Moving more directly into competition with portals like Yahoo, MSN and AOL, the search company on Thursday unveiled a feature that allows users to personalize the Google home page with features they use frequently, like stock quotes, news and e-mail.
Google's goal is to give its users an expansive, one-stop home page.
"It's Google formally declaring that they are a portal," said Danny Sullivan, the editor of searchenginewatch.com, a Web log devoted to the industry. "And it's a very competitive market."
Google announced the new feature, called Fusion, at the end of what it called the Google Factory Tour, a carefully staged daylong event in which it briefed reporters and industry analysts -- more than 100 in person, and 500 more by Webcast -- on its current services and future directions.
Until now, Google has insisted that it is first and foremost a search engine, with no plans to join the portal wars. But it has steadily added services that provide functionality far beyond searching Web pages.
Last year, Google introduced Google Desktop Search, a direct challenge to Microsoft's control of desktop computing, as it searches for information on a user's personal computer as well as on the Web. Yahoo and MSN now offer a similar feature.
For its part, Microsoft this year introduced MSN Search, a bid to counter Google's Web search capability.
"It's obviously another major effort by Google to try to combat the portal lock-in that MSN and Yahoo have," said James Lamberti, vice president of comScore Networks, a market research company.
"The question for Google is how to give consumers more utility with Google as a home page rather than just search," Lamberti said.

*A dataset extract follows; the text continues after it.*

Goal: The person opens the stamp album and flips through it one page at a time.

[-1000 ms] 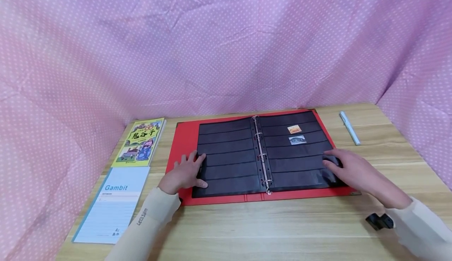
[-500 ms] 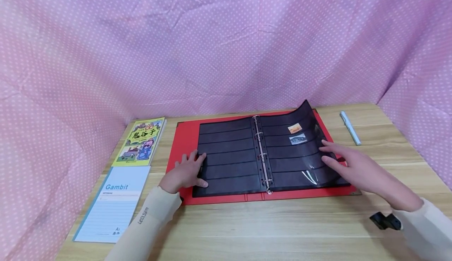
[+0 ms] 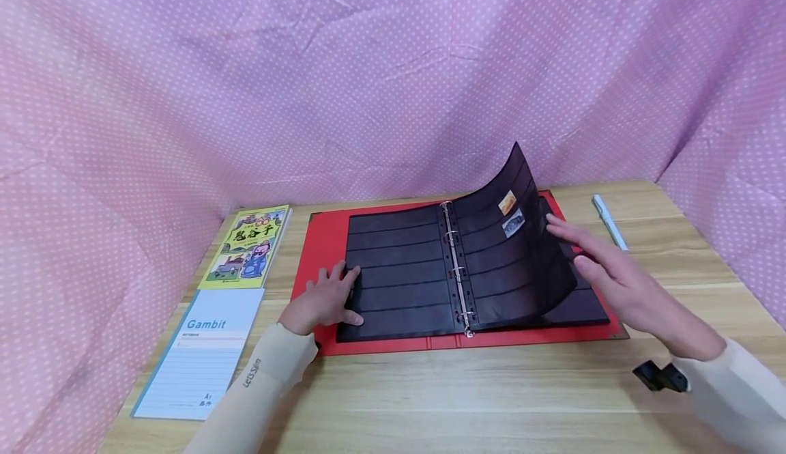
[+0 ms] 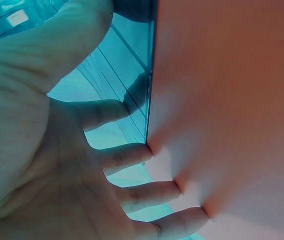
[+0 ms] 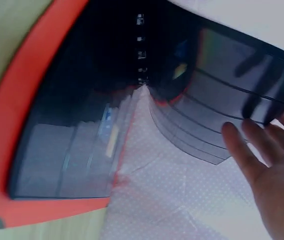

Competitors were quick to assert that Google was simply following a trail they had already blazed.
"Yahoo has a long and successful history in personalization," said Helena Maus, a Yahoo spokeswoman. "We launched My Yahoo nine years ago."
My Yahoo, which allows customization of content on the Yahoo home page, had 26 million visitors last month in the US, according to comScore Media Metrix, which tracks Web usage.
Adam Sohn, director of global sales and marketing at MSN, Microsoft's Web portal, said of Google's announcement: "It validates an approach we've had for a very long time. It's a less functional version of stuff we've had in the market since 2001."